In the early days of operation of the ADSS, the programme of research and development approved by the Defence Department as being relevant to the wider defence scene reflected the inclinations of scientists rather than any expressed needs of the Services. Thus the Defence Standards Laboratories[42] investigated the general problem of the underwater marine infestation of ships' hulls in tropical and temperate situations. They formulated and developed anti-fouling paints and treatments after many years of painstaking research into the effect of various paint additives, such as cuprous oxide or salts of tin, lead, zinc or mercury, acting as poisons to the marine organisms. An accompanying problem of marine corrosion was controlled by a process of cathodic protection, whereby a small electrical potential was maintained between the steel of the ship's hull and small anodes attached to, but insulated from the hull. Paint treatment of the hull was required, of course, and the relationship between paint film resistance and film breakdown had to be determined. Ultimately coal-tar epoxy resins with aluminium pigments were able to protect underwater surfaces for many years without the need to engage in expensive drydocking for cleaning.

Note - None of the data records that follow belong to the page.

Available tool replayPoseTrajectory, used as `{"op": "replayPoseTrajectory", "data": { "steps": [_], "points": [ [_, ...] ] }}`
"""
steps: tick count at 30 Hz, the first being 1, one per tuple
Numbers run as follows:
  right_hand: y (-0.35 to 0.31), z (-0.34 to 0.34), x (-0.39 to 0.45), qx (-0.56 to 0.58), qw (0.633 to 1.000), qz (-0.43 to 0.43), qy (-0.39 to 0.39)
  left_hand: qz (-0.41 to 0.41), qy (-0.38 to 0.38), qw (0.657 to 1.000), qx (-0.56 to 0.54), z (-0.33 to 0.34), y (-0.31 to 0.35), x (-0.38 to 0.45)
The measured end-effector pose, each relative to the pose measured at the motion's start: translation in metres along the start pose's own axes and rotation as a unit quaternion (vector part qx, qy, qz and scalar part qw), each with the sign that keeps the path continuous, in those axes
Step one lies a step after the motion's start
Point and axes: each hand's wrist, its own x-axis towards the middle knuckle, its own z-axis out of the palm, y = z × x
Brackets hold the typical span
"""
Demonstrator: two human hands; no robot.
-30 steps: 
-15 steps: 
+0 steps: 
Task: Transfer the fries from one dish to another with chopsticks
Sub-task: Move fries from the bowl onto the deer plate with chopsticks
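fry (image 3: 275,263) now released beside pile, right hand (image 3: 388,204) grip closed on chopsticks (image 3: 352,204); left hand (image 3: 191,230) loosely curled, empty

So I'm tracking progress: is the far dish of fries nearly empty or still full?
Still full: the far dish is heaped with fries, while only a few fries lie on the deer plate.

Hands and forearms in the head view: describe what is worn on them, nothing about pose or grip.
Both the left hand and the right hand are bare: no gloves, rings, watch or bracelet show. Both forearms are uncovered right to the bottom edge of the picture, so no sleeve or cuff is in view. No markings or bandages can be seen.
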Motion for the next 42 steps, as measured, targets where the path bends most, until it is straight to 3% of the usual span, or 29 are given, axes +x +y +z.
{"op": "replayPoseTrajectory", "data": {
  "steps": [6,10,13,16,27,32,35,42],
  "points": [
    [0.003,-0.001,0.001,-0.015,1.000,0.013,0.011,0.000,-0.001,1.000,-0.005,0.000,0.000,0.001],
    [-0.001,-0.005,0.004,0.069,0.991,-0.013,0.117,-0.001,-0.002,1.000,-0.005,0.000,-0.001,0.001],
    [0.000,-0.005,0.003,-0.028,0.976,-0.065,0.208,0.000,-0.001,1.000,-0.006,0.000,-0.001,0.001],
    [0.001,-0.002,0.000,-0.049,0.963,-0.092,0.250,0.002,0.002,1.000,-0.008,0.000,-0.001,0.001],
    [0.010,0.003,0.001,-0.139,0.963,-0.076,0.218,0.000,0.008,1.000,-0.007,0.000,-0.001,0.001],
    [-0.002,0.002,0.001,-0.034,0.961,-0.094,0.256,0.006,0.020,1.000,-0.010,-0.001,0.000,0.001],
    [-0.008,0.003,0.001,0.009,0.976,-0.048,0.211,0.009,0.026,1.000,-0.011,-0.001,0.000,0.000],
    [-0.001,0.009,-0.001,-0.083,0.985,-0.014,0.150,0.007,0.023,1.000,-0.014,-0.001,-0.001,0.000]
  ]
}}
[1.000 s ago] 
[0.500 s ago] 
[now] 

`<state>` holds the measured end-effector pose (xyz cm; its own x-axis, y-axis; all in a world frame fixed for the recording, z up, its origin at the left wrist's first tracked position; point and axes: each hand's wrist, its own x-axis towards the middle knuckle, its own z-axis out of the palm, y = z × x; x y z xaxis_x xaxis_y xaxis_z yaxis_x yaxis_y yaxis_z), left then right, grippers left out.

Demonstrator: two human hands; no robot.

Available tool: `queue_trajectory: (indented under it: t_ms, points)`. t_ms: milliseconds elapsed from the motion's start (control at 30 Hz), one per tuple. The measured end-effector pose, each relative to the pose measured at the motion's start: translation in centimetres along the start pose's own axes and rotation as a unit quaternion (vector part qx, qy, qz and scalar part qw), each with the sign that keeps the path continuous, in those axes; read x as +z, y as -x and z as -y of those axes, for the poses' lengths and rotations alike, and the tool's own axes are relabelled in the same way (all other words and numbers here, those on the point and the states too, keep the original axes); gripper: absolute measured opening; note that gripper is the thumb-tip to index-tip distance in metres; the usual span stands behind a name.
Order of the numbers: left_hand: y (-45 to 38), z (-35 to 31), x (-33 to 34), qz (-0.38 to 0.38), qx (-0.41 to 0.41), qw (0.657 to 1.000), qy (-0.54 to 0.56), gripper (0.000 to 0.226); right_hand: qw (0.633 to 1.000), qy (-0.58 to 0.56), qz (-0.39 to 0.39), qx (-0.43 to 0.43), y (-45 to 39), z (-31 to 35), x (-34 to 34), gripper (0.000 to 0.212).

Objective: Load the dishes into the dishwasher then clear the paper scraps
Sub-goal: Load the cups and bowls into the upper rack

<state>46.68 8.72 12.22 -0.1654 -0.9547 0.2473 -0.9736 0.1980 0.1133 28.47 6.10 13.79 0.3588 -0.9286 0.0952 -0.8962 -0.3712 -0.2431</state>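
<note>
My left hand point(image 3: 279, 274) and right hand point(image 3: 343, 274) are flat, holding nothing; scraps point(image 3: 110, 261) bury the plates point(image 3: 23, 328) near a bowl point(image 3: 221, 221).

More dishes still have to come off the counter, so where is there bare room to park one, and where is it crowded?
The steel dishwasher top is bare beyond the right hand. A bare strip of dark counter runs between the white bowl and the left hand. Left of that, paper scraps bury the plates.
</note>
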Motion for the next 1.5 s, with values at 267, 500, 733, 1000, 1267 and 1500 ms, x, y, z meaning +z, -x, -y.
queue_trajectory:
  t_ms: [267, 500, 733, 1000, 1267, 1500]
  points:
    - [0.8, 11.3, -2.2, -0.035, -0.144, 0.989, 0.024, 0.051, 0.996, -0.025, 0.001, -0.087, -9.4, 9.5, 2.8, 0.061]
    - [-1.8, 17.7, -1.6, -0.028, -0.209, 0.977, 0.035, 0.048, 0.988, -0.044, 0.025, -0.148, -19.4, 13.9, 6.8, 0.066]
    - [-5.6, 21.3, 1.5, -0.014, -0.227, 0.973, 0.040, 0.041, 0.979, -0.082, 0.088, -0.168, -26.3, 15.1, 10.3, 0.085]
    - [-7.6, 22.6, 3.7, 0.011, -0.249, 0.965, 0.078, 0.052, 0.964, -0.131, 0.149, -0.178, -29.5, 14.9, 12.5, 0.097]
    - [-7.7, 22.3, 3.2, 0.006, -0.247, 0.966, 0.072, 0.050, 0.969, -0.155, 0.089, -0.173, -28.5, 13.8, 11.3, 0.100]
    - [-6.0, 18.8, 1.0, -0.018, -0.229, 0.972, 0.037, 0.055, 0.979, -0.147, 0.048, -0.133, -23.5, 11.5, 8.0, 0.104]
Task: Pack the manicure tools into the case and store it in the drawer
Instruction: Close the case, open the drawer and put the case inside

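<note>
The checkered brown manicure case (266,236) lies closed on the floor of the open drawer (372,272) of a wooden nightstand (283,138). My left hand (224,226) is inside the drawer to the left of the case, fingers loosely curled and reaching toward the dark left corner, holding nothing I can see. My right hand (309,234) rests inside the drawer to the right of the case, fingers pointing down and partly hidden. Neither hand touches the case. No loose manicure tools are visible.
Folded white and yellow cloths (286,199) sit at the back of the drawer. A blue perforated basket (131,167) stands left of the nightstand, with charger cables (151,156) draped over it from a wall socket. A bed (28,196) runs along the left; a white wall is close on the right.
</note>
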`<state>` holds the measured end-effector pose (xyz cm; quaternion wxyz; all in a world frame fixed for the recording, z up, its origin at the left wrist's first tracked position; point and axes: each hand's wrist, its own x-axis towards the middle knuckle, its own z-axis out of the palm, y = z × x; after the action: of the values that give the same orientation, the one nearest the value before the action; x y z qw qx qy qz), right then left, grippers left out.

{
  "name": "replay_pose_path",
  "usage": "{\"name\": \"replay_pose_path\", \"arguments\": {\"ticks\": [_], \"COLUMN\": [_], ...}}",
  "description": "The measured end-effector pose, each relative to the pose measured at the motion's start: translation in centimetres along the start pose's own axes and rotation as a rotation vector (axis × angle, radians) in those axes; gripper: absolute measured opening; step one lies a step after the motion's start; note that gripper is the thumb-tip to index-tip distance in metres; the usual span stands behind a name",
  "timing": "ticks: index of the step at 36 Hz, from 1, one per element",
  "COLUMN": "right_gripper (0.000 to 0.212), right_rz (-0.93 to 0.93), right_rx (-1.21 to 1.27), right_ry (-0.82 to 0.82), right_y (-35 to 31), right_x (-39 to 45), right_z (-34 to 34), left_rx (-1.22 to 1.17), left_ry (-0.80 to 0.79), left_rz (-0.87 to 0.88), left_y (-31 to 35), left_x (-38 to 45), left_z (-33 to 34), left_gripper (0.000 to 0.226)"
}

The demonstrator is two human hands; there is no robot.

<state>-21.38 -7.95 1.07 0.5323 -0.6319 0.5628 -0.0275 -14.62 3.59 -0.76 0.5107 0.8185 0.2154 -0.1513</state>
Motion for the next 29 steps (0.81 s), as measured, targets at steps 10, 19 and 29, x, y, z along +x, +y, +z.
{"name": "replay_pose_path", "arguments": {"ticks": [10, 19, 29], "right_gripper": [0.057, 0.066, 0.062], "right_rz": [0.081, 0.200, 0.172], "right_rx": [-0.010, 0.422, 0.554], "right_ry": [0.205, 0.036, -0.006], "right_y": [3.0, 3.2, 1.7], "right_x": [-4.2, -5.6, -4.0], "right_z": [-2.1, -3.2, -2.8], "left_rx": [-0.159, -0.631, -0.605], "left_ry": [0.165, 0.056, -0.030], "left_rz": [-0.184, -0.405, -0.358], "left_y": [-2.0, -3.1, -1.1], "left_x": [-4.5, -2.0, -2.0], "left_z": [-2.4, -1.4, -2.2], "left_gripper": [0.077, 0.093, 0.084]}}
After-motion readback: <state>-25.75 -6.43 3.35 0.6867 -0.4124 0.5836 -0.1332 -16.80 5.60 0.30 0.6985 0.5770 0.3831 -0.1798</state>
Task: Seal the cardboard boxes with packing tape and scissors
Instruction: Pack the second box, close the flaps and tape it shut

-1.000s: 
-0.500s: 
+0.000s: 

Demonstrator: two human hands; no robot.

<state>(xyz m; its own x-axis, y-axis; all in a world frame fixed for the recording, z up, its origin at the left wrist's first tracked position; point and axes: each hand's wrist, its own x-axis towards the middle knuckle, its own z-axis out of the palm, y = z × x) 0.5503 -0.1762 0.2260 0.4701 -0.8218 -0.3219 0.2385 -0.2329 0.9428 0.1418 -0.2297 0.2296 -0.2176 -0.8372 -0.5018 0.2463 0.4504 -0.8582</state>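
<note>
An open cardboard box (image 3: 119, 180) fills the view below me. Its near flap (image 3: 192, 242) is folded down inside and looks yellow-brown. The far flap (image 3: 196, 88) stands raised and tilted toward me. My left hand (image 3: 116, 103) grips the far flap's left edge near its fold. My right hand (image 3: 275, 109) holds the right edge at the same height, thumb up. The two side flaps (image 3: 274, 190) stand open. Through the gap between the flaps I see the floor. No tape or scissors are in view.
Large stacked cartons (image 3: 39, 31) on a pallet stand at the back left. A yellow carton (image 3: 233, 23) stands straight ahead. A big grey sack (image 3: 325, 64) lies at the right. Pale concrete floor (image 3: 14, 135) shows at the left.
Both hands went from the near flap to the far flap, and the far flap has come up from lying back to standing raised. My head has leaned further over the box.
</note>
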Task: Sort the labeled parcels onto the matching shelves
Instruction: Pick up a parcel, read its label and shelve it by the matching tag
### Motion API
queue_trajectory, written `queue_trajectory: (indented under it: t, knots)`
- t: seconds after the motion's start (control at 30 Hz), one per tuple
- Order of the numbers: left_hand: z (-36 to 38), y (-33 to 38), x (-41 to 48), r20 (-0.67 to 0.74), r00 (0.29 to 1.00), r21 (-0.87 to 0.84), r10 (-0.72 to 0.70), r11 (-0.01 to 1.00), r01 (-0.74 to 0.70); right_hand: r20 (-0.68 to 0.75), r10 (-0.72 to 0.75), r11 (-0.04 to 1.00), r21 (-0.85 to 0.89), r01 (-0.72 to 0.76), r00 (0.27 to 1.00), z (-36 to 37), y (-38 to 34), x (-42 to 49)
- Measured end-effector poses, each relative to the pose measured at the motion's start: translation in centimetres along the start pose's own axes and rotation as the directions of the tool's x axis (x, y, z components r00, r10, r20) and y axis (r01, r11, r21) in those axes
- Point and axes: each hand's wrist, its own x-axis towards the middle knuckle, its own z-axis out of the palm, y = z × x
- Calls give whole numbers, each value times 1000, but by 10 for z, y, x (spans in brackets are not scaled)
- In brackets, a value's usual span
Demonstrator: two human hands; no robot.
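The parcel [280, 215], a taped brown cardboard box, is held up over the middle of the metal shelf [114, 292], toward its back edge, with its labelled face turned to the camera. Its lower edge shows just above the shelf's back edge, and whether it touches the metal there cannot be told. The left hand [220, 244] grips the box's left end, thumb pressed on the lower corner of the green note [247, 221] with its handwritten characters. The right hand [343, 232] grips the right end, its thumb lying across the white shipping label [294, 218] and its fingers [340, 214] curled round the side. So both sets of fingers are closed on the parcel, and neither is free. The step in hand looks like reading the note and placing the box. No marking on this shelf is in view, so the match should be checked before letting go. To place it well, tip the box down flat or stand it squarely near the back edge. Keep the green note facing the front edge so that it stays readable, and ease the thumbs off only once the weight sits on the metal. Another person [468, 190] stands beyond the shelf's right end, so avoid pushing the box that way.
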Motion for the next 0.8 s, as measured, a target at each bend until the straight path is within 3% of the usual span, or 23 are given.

Another, and most surprising manifestation of biological activity was revealed in the attack by micro-organisms on the walls of aircraft fuel tanks,[43] which at that time were lined with organic self-sealing material. Investigations carried out, many years previously of corrosion of ships' fuel tanks had indicated the presence of bacteria which survived in the water layer at the bottom of these tanks. The first action was, therefore, to sample aircraft fuel tanks where it was most difficult to exclude water of condensation. A fungus -Cladosporium resinae was detected here as well as in the slime removed from infected tank linings. While careful housekeeping by aircraft operators alleviated the problem, a satisfactory solution was arrived at only when a treatment, advocated in the United States, of adding fuel icing inhibitor, was carefully investigated. A concentration of about 25 per cent of ethylene glycol monomethyl ether in the minute amount of water present completely inhibited biological action.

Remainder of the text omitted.